Palace to review JPEPA on toxic wastes
Quezon City (26 October) -- A senior Malacañang official said Wednesday government would review provisions of the Japan-Philippines Economic and Political Agreement (JPEPA), particularly on an item supposedly allowing the entry of toxic wastes in the country.
In a news briefing, Executive Secretary Eduardo Ermita said he would ask the Department of Foreign Affairs (DFA) to check on reports that a provision in the agreement seemed to have practically gave the green light to Japan to dump its toxic and hazardous substances in the country.
"We will review that," he told reporters when asked what Malacañang would do to address concerns raised by senators and environmental groups.
In the same news briefing, officials from the DFA and the Department of Trade and Industry (DTI) insisted that JPEPA would not endanger the environment because there are enough safeguards outside of the agreement that protects the country from environmental risks.
DFA Executive Director Marlyn Aranilla said the country is protected from the entry of toxic wastes under Republic Act 6969 (Toxic Substance and Hazardous and Nuclear Waste Act of 1990), which bans the importation of hazardous and toxic substances into the country.
Aranilla also pointed out that both the Philippines and Japan were signatories to the Basel Convention on the Control of Transboundary Movements of Hazardous Waste and their Disposal.
"The JPEPA serves as a joint declaration of the countries to respect one another’s domestic regulations (on the entry of toxic products)," she said.
DTI Director Ramon Kabigting said the contentious section was Article 29, which outlines the types of originating goods that could be traded between the two countries.

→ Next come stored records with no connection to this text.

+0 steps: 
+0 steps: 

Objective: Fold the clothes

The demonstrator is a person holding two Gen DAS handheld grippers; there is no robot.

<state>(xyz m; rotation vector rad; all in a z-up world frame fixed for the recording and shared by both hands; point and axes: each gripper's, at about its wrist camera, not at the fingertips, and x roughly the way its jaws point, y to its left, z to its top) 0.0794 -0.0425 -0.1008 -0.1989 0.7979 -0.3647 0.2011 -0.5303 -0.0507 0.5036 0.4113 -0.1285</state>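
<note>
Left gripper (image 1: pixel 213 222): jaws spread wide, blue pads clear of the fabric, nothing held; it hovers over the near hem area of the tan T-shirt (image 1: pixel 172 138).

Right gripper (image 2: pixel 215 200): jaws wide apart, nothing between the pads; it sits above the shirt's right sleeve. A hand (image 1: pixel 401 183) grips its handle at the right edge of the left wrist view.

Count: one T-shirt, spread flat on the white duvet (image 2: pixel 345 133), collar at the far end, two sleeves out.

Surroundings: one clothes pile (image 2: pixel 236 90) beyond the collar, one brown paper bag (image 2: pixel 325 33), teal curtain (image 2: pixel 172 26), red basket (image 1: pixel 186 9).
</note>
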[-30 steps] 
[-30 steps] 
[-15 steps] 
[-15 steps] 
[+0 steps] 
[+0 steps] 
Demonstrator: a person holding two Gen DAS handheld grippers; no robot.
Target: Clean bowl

He said the Article allows for 11,300 products that could be traded between the Philippines and Japan. Of the figure, 141 are supposedly deemed to be "potentially harmful" and available for tariff reduction, and eventually, elimination.
Among the products allegedly included under Article 29 were articles "which are fit only for disposal," as well as scrap and waste from manufacturing or processing operations, and parts or raw materials "which can no longer perform their original purpose nor are capable of being repaired or restored."
In exchange for the reduced tariffs on the products, Kabigting said: "Japan would cooperate in preventing the export of such products from Japan to the Philippines…In JPEPA, it is Japan offering to help in the appropriate control or prevention of trade in hazardous waste." (PIA) [top]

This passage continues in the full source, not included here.